Déjà, en mars 2017, le manuel scolaire intitulé Magellan et Galilée – Questionner le monde, destiné aux élèves de CE2 et publié par Hatier, avait servi de première expérience à cette une écriture « genrée », avec la vocation des auteurs de ne plus « invisibiliser les femmes », surtout dans l’enseignement auprès des plus jeunes. Comprendre finalement la domination masculine exercée dès le plus jeune âge par l’intermédiaire insidieux de la langue française. Pour l’ancien animateur de l’émission Apostrophes, qui s’exprime depuis son compte Twitter, le féminin serait justement la première victime : « Colette est l’une de nos grandes écrivaines / l’un de nos grands écrivains. La seconde formulation est plus flatteuse, non ? » Et Marc Lévy, dont je ne soupçonnais pas le nom d’apparaître un jour sur ce blog, de lui rétorquer : « Non, au contraire.
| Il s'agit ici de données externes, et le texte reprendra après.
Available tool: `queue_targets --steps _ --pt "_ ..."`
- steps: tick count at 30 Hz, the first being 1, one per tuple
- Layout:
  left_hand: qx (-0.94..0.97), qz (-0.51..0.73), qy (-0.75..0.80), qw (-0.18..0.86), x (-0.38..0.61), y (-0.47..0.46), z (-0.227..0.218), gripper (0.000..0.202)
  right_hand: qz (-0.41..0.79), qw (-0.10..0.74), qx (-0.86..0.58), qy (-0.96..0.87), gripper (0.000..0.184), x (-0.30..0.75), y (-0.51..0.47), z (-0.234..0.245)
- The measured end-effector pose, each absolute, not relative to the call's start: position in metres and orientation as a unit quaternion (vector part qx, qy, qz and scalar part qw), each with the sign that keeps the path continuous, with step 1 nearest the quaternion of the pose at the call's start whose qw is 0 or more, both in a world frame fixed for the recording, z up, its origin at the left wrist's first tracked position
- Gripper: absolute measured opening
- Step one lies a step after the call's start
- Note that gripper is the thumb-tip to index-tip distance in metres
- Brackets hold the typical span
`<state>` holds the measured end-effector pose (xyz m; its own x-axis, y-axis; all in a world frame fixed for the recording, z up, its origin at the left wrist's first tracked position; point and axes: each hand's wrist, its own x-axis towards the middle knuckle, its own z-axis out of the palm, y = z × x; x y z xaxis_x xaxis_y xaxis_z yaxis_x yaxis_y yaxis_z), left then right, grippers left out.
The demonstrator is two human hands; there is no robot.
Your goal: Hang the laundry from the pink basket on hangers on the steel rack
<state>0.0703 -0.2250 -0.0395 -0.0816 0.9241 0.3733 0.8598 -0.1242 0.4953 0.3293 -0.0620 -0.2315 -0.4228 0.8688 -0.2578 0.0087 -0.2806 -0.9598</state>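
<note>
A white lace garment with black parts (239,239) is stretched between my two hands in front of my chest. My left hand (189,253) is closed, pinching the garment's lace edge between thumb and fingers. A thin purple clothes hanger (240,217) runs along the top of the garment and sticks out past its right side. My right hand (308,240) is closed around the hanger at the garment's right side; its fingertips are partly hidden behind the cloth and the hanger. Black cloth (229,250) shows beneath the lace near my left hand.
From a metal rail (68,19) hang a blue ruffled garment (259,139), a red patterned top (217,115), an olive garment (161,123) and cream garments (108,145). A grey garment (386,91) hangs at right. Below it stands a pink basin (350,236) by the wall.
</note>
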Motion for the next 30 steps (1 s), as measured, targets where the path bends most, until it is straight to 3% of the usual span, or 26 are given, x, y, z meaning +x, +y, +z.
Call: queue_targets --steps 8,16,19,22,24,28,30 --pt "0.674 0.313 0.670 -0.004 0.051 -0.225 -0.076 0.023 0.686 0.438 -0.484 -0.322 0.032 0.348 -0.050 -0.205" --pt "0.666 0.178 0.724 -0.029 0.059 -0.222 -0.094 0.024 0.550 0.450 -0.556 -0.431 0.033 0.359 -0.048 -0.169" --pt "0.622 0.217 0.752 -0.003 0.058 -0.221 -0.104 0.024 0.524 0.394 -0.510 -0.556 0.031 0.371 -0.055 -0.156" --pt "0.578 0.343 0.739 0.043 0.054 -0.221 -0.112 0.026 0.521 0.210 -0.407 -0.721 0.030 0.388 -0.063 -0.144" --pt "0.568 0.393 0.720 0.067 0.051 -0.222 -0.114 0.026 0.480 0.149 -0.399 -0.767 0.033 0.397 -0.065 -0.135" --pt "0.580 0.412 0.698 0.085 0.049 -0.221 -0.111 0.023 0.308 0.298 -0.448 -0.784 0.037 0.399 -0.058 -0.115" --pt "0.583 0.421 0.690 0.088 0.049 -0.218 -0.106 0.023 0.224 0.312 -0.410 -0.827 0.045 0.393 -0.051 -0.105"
Et je ne vois pas pourquoi elle le serait ». Pour le journaliste, la réponse est évidente : « Parce qu’il est plus flatteur d’être un grand écrivain, tous sexes confondus, que de l’être d’un seul ».

Politique et idéologique, ce mouvement reste, de façon paradoxale, totalement hermétique à la linguistique et aux régressions qui cernent la langue française. Réputée pour son étendue et ses nuances, celle-ci devrait poursuivre son renouvellement pour satisfaire aux exigences de quelques revendications énoncées dans la fureur d’un effet de mode à qui l’on peut reprocher cette insupportable façon de s’approprier la modernité. La question de la lisibilité, de la prononciation, de la mélodie, de tout ce qui fait battre le cœur d’un lecteur et anime sa réflexion lorsqu’il parcourt un texte est ainsi reléguée au second plan par ces combattants de l’absurde asservis au politiquement correct ambiant. Et c’est bien ce que l’on peut discerner derrière l’échange entre Bernard Pivot et Marc Lévy, à savoir tout le potentiel intuitif induit dans une langue.

Le français souffre en effet de ne pas avoir d’autre place pour le neutre que fondu dans le masculin qui embrasse à la fois celui-ci et l’universel, y compris lorsque le féminin le dépasse en nombre. Une amoureuse des lettres me disait ainsi lors d’un déjeuner : « quelle petite fille en école primaire n’a pas souffert de devoir apprendre par cœur cette règle de grammaire ! » L’argument tient sur ses pieds mais je lui répondrai ici que cela ne l’a pas empêché elle-même d’écrire des livres d’une grande intensité et que je mets au défi de traduire en écriture inclusive. Beaucoup plus dévastateur me paraît cette frénésie contemporaine qui consiste à faire subir des modifications à la langue dans le seul but de la « communiquer » et non de la réfléchir[1], dans un rejet total de ses nombreuses subtilités et dont l’apprentissage était pourtant au cœur même de la formation des individus, malgré ses lacunes et ses maladresses. Alors avant de l’asservir au diktat sociologique de quelques-uns, tâchons plutôt de nous concentrer à valoriser son potentiel et ses exigences auprès des plus jeunes qui, chaque année, s’en détournent toujours davantage.

[1] On notera que l’une des premières institutions à mobiliser ce « progrès » n’est autre que le ministère du Travail qui recommande l’usage d’un guide vantant auprès des employeurs les mérites de l’écriture inclusive… peut-être même avant ceux de l’égalité des salaires !

 

Existe t-il des années charnières ?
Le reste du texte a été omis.